- [About this exercise]
Give the number of lines in the data below containing the word "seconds", with no other text.

- [The data]
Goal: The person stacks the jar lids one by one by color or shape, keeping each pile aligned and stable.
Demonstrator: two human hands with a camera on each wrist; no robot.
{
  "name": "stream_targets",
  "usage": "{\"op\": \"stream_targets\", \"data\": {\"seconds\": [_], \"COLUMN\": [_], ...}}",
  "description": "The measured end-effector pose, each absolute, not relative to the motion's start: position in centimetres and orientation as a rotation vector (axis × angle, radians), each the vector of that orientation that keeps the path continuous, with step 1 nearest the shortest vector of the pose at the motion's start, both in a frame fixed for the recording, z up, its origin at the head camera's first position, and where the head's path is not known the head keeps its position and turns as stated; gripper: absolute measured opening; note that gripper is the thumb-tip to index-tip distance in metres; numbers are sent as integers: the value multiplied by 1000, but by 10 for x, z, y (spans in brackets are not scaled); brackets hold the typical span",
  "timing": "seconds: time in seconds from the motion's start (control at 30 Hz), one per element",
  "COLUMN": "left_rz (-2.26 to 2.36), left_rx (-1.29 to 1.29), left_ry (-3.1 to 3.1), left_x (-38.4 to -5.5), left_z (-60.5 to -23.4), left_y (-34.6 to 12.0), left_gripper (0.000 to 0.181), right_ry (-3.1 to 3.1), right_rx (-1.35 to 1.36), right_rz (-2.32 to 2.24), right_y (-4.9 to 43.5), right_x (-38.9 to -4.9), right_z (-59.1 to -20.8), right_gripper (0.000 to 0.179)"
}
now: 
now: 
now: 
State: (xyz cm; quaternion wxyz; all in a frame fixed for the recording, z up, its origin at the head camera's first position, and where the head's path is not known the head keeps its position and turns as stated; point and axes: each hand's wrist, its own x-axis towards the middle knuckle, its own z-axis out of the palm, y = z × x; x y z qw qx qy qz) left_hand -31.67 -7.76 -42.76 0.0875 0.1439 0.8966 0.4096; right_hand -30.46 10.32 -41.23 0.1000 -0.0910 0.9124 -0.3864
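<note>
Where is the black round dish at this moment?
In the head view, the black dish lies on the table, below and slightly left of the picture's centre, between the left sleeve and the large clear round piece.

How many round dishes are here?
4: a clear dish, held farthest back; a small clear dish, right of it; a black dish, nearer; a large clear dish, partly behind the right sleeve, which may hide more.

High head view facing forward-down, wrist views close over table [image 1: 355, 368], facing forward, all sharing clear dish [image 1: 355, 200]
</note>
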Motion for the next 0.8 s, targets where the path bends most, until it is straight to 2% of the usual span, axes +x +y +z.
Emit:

- [Written solution]
2